Word Clouds

Creating Styled Word Clouds with Python wordclouds and NLTK

Written By: Alec Jackson

Python provides several libaries for working with datasets. For this project I relied on several tools. There was 3 major parts to creating these wordclouds. Firstly, we need to create our dataset. I chose to work with one of my favorite movie scripts Starship Troopers. Any text will work here, but anything smaller than a movie script is going to be short on content. There needs to be enough tokens that when processed will create an interesting word cloud. Using Natural Language Toolkit for python for processing we can simplify the text processing. I chose to use character lines as my corpus. This means for the text processing we will need to search the script for the character name and then parse the following lines. There are several ways to do this using NLTK and the approach will vary depending on the script format.

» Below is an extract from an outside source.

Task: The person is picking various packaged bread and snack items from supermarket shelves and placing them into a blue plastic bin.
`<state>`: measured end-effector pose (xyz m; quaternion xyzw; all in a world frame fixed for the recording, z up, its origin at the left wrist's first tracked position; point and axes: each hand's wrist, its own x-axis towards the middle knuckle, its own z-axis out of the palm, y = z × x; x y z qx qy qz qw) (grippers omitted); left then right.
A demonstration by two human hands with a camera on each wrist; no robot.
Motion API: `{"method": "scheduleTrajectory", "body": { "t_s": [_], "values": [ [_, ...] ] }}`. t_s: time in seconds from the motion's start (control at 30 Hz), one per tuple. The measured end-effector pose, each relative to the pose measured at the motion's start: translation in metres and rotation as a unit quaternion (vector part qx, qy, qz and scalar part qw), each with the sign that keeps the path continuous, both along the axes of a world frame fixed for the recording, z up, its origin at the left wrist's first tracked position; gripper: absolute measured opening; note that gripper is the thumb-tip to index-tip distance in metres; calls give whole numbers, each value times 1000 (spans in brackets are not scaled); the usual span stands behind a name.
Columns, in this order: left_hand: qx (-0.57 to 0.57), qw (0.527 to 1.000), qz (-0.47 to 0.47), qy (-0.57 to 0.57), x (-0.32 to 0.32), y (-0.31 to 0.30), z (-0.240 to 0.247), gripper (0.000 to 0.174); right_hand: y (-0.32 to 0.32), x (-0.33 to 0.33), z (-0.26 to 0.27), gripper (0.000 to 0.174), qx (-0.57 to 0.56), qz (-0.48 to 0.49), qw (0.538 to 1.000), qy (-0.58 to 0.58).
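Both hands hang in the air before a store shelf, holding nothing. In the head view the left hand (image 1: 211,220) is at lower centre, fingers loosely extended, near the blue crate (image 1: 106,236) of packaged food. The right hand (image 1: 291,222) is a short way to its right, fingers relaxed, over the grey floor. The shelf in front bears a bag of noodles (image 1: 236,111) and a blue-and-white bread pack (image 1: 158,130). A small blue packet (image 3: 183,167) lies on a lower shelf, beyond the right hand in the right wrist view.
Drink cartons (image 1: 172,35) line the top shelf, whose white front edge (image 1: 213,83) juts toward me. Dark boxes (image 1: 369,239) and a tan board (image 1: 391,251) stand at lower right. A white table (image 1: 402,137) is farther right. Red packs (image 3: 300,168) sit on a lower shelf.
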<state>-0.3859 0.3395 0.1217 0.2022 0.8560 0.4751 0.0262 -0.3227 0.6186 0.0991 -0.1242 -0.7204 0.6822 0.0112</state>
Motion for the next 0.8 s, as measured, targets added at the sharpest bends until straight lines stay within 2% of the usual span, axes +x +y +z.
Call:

Having created a corpus for our character we are going to want to do several things to clean up our text. First we need to remove punctuation. Since NLTK standard tokenizer processes punctuation as unique tokens this makes this task a little bit easier. Next, we are going to want to expand contractions there are several python libaries that can help with this. They are mainly going to be relativly staright forward programs that will do a basic find and replace with a dictionary. Fortunately this means that if we have any contractions in our corpa that are not listed we can simply add the contraction and corresponding expanded form to the dictionary. The final part of cleaning the text is to remove stop words. This part is optional but it will make the word cloud more interesting if you do it. NLTK provides a standard list of stopwords you can remove or you can create your own stopword list fairly easily.

Now that the text is clean we need to prepare some images. I took some frames from Starship Troopers and scrubbed the background out. Then made a silouette out of the foreground. This doesn't need to be extremely percise, just enough to get the outline. Creating a more percise outline will allow you to do a few interesting things with the final result but for a basic word cloud it won't be too important. Using a program like G.I.M.P (GNU Image Manipulation Program) or Photoshop this is a fairly easy task to do. If the image already has fairly good seperation you can even use a command line tool like image magick.

This final step is to put this all together using python wordcloud. You just pass your image and text to the program and you it will return a word cloud. Just save this output and you've successfully created a word cloud.